**PROMPT:** The reply should repeat all of the data word for word, with no pictures.

**SUPPLIED RECORDS:**
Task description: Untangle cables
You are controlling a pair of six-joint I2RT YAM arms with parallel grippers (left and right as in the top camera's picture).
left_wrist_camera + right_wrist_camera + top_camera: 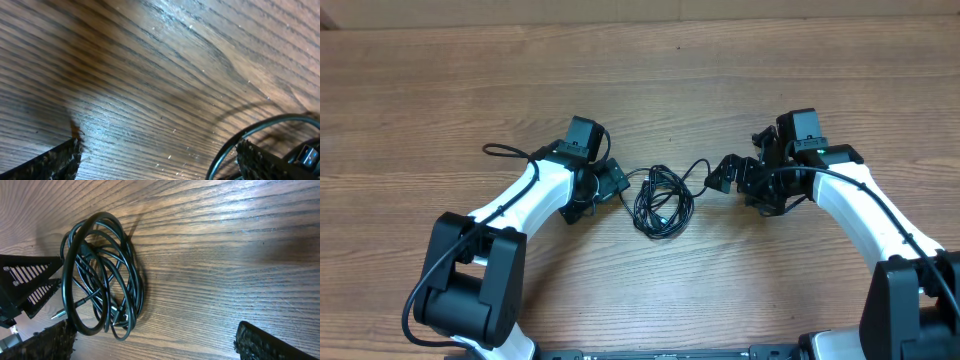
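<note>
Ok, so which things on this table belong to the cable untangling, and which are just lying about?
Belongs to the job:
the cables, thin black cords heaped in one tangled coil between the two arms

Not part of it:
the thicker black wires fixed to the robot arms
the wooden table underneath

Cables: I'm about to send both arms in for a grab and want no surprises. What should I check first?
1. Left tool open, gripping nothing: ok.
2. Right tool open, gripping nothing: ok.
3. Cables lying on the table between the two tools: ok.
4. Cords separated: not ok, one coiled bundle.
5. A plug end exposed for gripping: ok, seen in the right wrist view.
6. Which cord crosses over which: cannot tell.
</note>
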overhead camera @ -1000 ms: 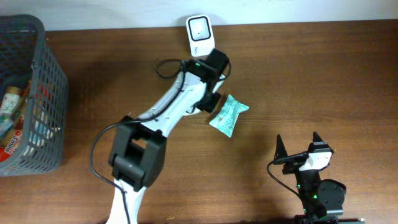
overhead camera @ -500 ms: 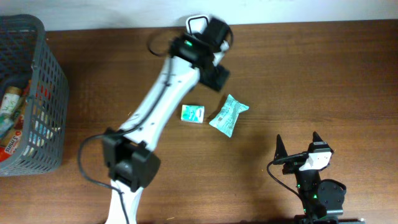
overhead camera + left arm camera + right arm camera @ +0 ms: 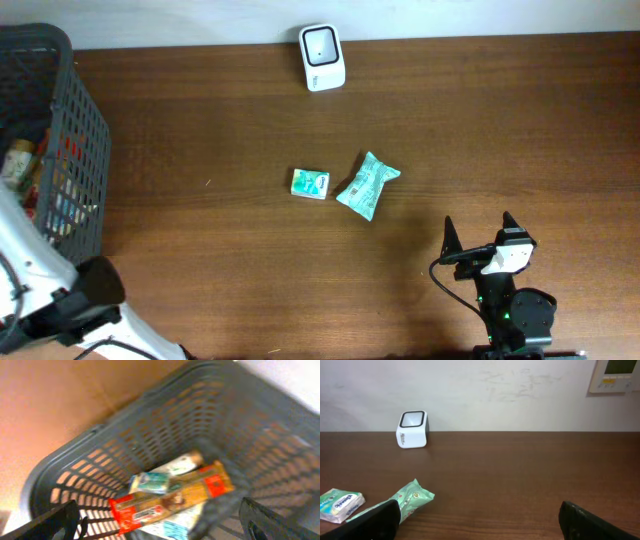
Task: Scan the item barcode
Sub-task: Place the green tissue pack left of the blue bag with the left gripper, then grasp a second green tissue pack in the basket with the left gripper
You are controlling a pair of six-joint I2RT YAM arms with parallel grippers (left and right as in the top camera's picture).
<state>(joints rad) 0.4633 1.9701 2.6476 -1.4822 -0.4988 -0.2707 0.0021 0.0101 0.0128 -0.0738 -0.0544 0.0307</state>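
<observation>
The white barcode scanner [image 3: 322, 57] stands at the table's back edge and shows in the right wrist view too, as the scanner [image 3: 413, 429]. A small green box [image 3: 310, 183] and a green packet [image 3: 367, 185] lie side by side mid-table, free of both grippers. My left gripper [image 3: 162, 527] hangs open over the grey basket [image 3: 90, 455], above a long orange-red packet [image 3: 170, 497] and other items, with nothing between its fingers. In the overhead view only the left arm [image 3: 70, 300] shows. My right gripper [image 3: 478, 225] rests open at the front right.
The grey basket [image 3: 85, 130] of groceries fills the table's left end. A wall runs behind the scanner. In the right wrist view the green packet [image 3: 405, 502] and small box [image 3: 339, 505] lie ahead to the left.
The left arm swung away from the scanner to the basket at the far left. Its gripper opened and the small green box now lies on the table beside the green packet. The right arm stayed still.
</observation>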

**ANSWER AREA:**
Task description: Untangle cables
You are controlling a pair of six-joint I2RT YAM arms with parallel grippers (left and right as in the top camera's picture).
left_wrist_camera + right_wrist_camera + top_camera: 
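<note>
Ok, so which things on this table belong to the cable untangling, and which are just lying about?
Belongs to the job:
the cables, thin black cords heaped in one tangled coil between the two arms

Not part of it:
the thicker black wires fixed to the robot arms
the wooden table underneath

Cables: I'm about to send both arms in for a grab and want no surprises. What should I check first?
1. Left tool open, gripping nothing: ok.
2. Right tool open, gripping nothing: ok.
3. Cables lying on the table between the two tools: ok.
4. Cords separated: not ok, one coiled bundle.
5. A plug end exposed for gripping: ok, seen in the right wrist view.
6. Which cord crosses over which: cannot tell.
</note>
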overhead camera @ -1000 ms: 
overhead camera @ -500 ms: 
overhead camera + left arm camera + right arm camera @ +0 ms: 
Task: Scan the item barcode
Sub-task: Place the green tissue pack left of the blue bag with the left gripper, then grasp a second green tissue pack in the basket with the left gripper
You are controlling a pair of six-joint I2RT YAM arms with parallel grippers (left and right as in the top camera's picture).
<state>(joints rad) 0.4633 1.9701 2.6476 -1.4822 -0.4988 -0.2707 0.0021 0.0101 0.0128 -0.0738 -0.0544 0.0307</state>
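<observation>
The white barcode scanner [image 3: 322, 57] stands at the table's back edge and shows in the right wrist view too, as the scanner [image 3: 413, 429]. A small green box [image 3: 310, 183] and a green packet [image 3: 367, 185] lie side by side mid-table, free of both grippers. My left gripper [image 3: 162, 527] hangs open over the grey basket [image 3: 90, 455], above a long orange-red packet [image 3: 170, 497] and other items, with nothing between its fingers. In the overhead view only the left arm [image 3: 70, 300] shows. My right gripper [image 3: 478, 225] rests open at the front right.
The grey basket [image 3: 85, 130] of groceries fills the table's left end. A wall runs behind the scanner. In the right wrist view the green packet [image 3: 405, 502] and small box [image 3: 339, 505] lie ahead to the left.
The left arm swung away from the scanner to the basket at the far left. Its gripper opened and the small green box now lies on the table beside the green packet. The right arm stayed still.
</observation>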

Nothing else is needed to complete this exercise.